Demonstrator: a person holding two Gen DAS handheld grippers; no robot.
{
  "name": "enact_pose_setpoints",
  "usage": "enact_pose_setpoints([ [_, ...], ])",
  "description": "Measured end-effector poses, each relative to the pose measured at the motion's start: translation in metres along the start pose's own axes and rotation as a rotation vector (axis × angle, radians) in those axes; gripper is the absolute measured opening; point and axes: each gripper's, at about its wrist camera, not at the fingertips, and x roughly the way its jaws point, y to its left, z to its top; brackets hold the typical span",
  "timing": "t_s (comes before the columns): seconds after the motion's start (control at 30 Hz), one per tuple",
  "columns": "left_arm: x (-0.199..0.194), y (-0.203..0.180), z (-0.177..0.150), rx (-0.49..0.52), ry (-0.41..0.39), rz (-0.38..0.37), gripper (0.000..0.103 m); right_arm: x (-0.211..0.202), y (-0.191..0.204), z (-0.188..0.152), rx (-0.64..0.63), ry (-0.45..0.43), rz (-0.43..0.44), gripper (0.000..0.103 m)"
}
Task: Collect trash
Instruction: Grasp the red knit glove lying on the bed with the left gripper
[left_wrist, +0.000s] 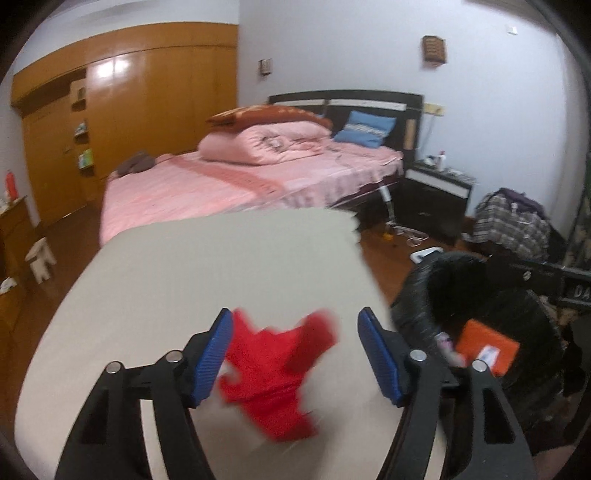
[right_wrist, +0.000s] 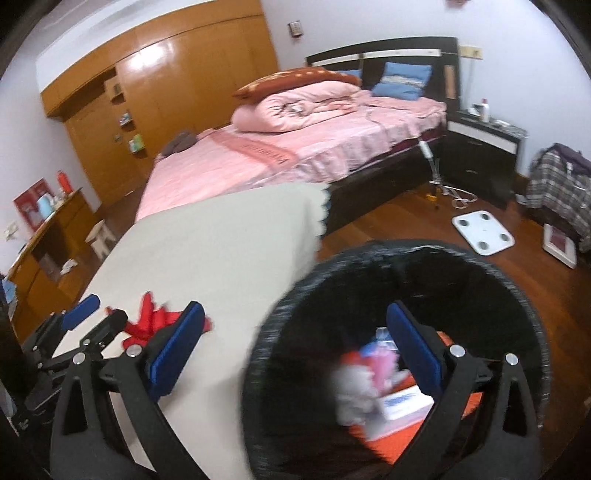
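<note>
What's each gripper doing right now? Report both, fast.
Left gripper: open, holding nothing; red wrapper lies loose between its fingers on the table.
Right gripper: open, empty, over the black trash bin.

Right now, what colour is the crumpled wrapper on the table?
Red. The wrapper shows best in the left wrist view, on the table.

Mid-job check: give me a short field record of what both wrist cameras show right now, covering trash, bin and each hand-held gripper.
surface: table with a pale cloth
trash left on the table: red wrapper, crumpled, blurred
bin: black-lined trash bin on the floor beside the table
bin contents: orange flat item, a white and pink blurred piece among mixed scraps
left hand-held gripper: open, jaws either side of the red wrapper, pads not pressing
right hand-held gripper: open, over the bin's near rim, holding nothing
</note>
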Motion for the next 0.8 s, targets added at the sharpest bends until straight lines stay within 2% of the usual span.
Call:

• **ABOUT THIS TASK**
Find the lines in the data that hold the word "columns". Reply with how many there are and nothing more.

• **ANSWER TO THIS TASK**
2